■ WHAT IS EXPECTED ■
Could you please repeat the data below word for word?

::: GIVEN RECORDS :::

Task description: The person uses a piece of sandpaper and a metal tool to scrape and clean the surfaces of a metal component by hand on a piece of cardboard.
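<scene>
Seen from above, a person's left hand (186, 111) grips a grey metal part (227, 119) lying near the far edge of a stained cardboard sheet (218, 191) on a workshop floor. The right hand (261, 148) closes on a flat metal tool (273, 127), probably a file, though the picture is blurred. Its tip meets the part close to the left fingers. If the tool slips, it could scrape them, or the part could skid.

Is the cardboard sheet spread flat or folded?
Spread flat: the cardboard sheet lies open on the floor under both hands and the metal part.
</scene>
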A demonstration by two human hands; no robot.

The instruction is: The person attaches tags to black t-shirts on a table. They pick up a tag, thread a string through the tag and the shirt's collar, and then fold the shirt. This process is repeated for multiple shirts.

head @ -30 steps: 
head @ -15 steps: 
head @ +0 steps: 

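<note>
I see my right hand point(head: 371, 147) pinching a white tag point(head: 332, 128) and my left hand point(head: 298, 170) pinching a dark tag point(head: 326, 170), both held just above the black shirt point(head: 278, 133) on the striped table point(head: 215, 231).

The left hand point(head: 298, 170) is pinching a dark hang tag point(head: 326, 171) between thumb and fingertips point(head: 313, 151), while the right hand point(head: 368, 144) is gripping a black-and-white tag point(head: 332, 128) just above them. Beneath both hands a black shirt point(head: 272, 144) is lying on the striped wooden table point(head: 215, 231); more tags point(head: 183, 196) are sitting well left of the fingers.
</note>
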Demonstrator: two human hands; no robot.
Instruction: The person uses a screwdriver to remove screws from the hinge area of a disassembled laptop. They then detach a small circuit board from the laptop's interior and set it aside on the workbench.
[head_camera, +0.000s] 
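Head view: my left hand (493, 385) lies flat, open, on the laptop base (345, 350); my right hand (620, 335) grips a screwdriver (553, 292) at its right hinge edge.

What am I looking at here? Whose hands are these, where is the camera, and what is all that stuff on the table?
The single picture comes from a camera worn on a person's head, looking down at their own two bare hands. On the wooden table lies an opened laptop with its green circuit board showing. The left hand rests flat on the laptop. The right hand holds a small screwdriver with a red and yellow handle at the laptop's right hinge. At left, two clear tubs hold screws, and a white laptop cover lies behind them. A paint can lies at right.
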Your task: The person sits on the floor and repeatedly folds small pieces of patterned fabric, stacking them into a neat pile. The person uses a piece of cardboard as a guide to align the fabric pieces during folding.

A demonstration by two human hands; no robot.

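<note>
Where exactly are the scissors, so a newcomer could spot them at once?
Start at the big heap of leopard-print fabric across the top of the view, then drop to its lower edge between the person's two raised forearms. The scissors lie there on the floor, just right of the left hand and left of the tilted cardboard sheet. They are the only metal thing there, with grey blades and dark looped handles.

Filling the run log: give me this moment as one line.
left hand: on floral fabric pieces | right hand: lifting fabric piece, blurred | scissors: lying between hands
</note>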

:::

■ RESPONSE TO THIS EXERCISE ■
Task description: The person uses a piece of sandpaper and a metal tool to scrape and clean the surfaces of a metal component by hand on a piece of cardboard.
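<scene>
Seen from above, a person's left hand (186, 111) grips a grey metal part (227, 119) lying near the far edge of a stained cardboard sheet (218, 191) on a workshop floor. The right hand (261, 148) closes on a flat metal tool (273, 127), probably a file, though the picture is blurred. Its tip meets the part close to the left fingers. If the tool slips, it could scrape them, or the part could skid.

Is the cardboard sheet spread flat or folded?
Spread flat: the cardboard sheet lies open on the floor under both hands and the metal part.
</scene>
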A demonstration by two human hands; no robot.

The instruction is: The person attaches tags to black t-shirts on a table. They pick up a tag, thread a string through the tag and the shirt's collar, and then fold the shirt. This process is repeated for multiple shirts.

head @ -30 steps: 
head @ -15 steps: 
head @ +0 steps: 

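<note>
I see my right hand point(head: 371, 147) pinching a white tag point(head: 332, 128) and my left hand point(head: 298, 170) pinching a dark tag point(head: 326, 170), both held just above the black shirt point(head: 278, 133) on the striped table point(head: 215, 231).

The left hand point(head: 298, 170) is pinching a dark hang tag point(head: 326, 171) between thumb and fingertips point(head: 313, 151), while the right hand point(head: 368, 144) is gripping a black-and-white tag point(head: 332, 128) just above them. Beneath both hands a black shirt point(head: 272, 144) is lying on the striped wooden table point(head: 215, 231); more tags point(head: 183, 196) are sitting well left of the fingers.
</note>
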Demonstrator: two human hands; no robot.
Instruction: The person uses a screwdriver to remove screws from the hinge area of a disassembled laptop. They then detach a small circuit board from the laptop's interior and set it aside on the workbench.
[head_camera, +0.000s] 
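Head view: my left hand (493, 385) lies flat, open, on the laptop base (345, 350); my right hand (620, 335) grips a screwdriver (553, 292) at its right hinge edge.

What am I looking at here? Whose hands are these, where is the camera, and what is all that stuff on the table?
The single picture comes from a camera worn on a person's head, looking down at their own two bare hands. On the wooden table lies an opened laptop with its green circuit board showing. The left hand rests flat on the laptop. The right hand holds a small screwdriver with a red and yellow handle at the laptop's right hinge. At left, two clear tubs hold screws, and a white laptop cover lies behind them. A paint can lies at right.
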Your task: The person sits on the floor and repeatedly folds small pieces of patterned fabric, stacking them into a neat pile. The person uses a piece of cardboard as a guide to align the fabric pieces during folding.

A demonstration by two human hands; no robot.

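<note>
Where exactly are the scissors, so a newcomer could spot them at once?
Start at the big heap of leopard-print fabric across the top of the view, then drop to its lower edge between the person's two raised forearms. The scissors lie there on the floor, just right of the left hand and left of the tilted cardboard sheet. They are the only metal thing there, with grey blades and dark looped handles.

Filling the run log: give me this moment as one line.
left hand: on floral fabric pieces | right hand: lifting fabric piece, blurred | scissors: lying between hands
</note>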

The full output has been given.